A British & Bucolic Gaze on Salem

I adore the venerable and very traditional British magazine Country Life, which has been showcasing stately homes, lush gardens, and rural pursuits since 1897. I’ve had indulgent subscriptions and purchased my share of back issues: there can never be enough manors, fields, and drawing rooms for me! Despite my obsession, I had no idea that Country Life featured Salem in a 1972 issue with Salisbury Cathedral on the cover until just last week, and as soon as I saw the table of contents I searched for a copy and snapped it up. The timing is interesting to me: 1972, as Salem’s long struggle with urban renewal was coming to a close, or at least one phase. Of course, the editors at Country Living were not at all interested in anything new: they were seeking what survived.

The article is interesting and the photographs are great—but rather dated: they had been published by Samuel Chamberlain in several publications prior. Perhaps British readers would not have seen his New England views before but they might have appreciated Salem in color! The author, Helen Hall, observes that “the architectural richness of Salem is not so immediately apparent as it is in Deerfield or Marblehead,” so I assume this article is part of a series. She is not very complimentary about most of the city, actually, noting that “you are not especially aware of being in a town that was once so dependent on the sea for its existence” (I think you might be more aware of that now, but maybe not) and that certain parts “give the impression of never really having recovered from the decline of the Depression years.” She does note the recent renewal but also that “the results so far have been negative, with extensive demolition of often potentially restorable buildings, mostly in the central shopping district, creating blitz-like (!!!!!!) spaces that have become, inevitably, parking lots.” But she does love the Essex Institute and its houses, the Custom and Derby houses of the Salem Maritime National Historic Site, the Common, and Chestnut Street. The latter is still elm-lined when she visited, and while she finds American elms “much more graceful” than their European counterparts, they also hindered her views of the houses.

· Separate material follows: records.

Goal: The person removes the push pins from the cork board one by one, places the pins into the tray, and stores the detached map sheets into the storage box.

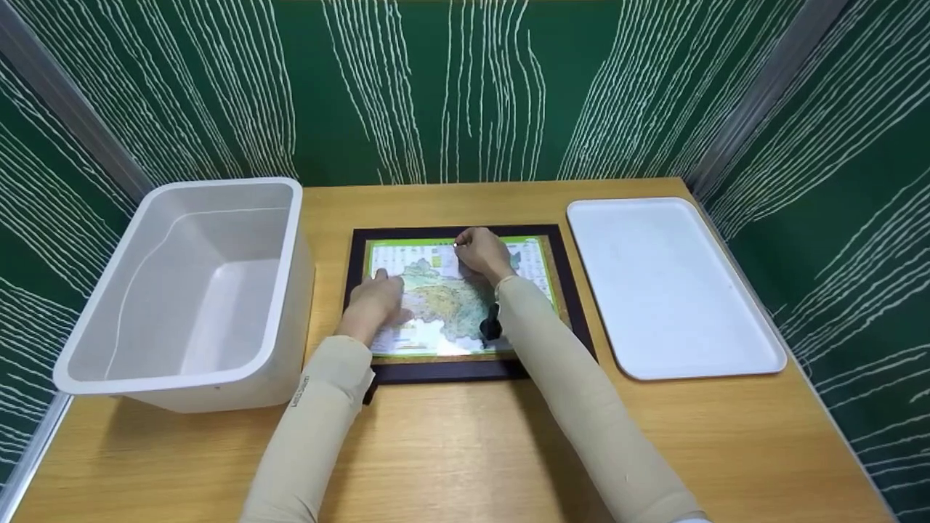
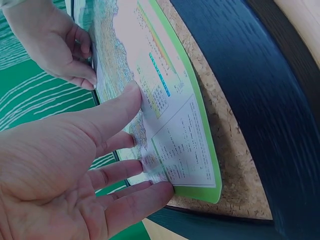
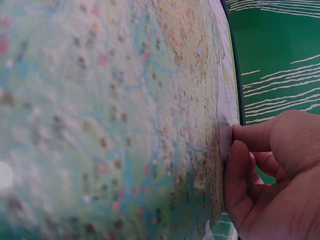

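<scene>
A printed map (image 1: 436,301) with a green border lies on a cork board (image 2: 240,165) inside a dark frame (image 1: 450,372). My left hand (image 1: 373,299) rests on the map's left part, thumb and fingers spread and fairly straight, fingertips on the sheet, as the left wrist view shows. Near the map's top edge, my right hand (image 1: 481,253) has its fingers bent, thumb and forefinger brought together at the sheet. A tiny white thing (image 1: 455,245) shows at those fingertips; its kind is too small to make out. In the right wrist view, the right fingers hide it.
A deep white plastic tub (image 1: 283,327) stands to the left of the frame. On the right lies a shallow white tray (image 1: 676,290). Green walls (image 1: 581,87) with white streaks enclose the back and sides of the wooden table (image 1: 450,443).
</scene>
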`<state>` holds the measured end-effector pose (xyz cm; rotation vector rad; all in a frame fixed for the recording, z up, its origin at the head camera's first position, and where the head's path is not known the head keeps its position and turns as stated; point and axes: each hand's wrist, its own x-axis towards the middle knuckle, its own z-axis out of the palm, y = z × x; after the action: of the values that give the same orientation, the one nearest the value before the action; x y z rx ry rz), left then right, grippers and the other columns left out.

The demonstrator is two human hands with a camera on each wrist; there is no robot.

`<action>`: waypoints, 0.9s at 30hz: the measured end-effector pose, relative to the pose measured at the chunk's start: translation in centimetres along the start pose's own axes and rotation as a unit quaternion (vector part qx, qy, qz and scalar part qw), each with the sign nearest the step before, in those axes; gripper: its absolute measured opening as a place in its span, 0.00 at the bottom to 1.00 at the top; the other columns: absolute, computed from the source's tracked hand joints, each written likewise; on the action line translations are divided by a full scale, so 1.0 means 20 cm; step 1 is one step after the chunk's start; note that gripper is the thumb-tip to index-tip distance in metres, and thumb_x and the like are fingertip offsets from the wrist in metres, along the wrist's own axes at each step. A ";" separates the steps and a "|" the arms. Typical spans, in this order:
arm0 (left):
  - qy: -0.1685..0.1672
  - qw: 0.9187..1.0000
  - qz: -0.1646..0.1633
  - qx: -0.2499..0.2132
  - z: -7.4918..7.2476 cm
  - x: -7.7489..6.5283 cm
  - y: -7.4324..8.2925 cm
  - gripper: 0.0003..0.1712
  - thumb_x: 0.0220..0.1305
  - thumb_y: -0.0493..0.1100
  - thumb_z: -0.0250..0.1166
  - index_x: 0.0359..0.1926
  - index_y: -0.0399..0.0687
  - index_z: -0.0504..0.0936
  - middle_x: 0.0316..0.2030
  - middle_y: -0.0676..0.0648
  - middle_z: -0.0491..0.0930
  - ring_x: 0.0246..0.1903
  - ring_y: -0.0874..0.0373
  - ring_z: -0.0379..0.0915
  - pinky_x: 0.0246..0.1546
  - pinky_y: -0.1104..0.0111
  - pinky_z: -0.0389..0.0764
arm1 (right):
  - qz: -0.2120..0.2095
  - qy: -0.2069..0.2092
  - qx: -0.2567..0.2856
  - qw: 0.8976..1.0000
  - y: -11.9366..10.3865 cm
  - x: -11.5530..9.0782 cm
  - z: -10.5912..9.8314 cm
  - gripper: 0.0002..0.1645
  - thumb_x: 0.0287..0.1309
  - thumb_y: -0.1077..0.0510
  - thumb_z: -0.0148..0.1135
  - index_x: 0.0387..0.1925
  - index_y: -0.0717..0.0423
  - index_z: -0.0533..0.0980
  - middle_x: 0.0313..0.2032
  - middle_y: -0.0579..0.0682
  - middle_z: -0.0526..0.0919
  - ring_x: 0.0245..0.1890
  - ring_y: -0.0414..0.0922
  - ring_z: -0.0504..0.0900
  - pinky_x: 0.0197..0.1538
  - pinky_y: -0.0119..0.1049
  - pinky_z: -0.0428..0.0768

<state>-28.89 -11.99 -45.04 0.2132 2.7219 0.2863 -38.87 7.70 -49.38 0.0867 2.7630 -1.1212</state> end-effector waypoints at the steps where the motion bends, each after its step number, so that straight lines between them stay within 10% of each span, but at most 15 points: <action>1: 0.000 1.000 0.000 -0.002 0.00 0.00 0.00 0.29 0.69 0.49 0.68 0.64 0.36 0.76 0.73 0.27 0.57 0.71 0.29 0.55 0.68 0.43 0.64 | 0.000 0.000 -0.001 1.000 0.00 0.00 0.00 0.09 0.67 0.55 0.62 0.46 0.51 0.82 0.44 0.48 0.83 0.43 0.48 0.77 0.52 0.45 0.76; 27: 0.002 1.000 0.005 0.008 -0.01 -0.02 0.00 0.28 0.69 0.50 0.68 0.61 0.35 0.77 0.73 0.25 0.55 0.69 0.28 0.58 0.66 0.42 0.67 | -0.023 0.003 0.002 1.000 0.00 -0.02 0.00 0.10 0.68 0.53 0.63 0.45 0.52 0.83 0.43 0.48 0.85 0.43 0.47 0.80 0.53 0.45 0.79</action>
<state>-28.65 -12.05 -44.82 0.2317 2.7294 0.2673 -38.45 7.76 -49.28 0.0271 2.7820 -1.1390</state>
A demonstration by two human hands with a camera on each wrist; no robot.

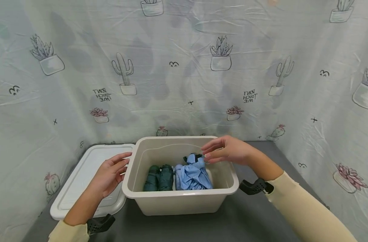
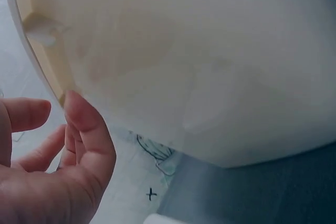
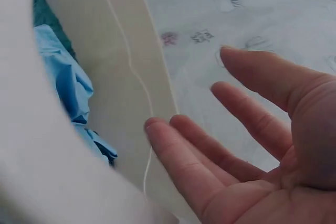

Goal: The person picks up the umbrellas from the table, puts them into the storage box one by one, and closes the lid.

Samuel Chamberlain photographs of Salem in the August 31, 1972 edition of Country Life.


One response to “A British & Bucolic Gaze on Salem

  • Dorothy V. Malcolm

    Love this piece, Donna, and like you, I love Country Life Magazine too. It brings me back to the years I lived in England and how I loved my life there. A rather close second to England, I’ve loved my life I in Salem. The connection here is that being a member of the Salem Chapter of the Daughters of the American Revolution (DAR) brings to life for me these two places on earth I probably love the most.

    Next week, after more than a year of lockdown and distancing, our Colonel Timothy Pickering Chapter of Salem will be reunited once again at our monthly meeting to be held at the Hawthorne Hotel. Bringing our Salem chapter back to Salem is a blessing, as this is where we belong; and what better place than at HH!

    I would like to add today’s piece into our “Colonel Timothy Pickering Chapter” page on Facebook for our members to read; in addition will bring it up at our meeting on the 14th. I am so earnest about historic preservation, am passionate about it, that even both your and Country Life’s articles tackles the issue of urbanization in an historical town.

    We must preserve Salem as Salem–and not yet another Gotham clone.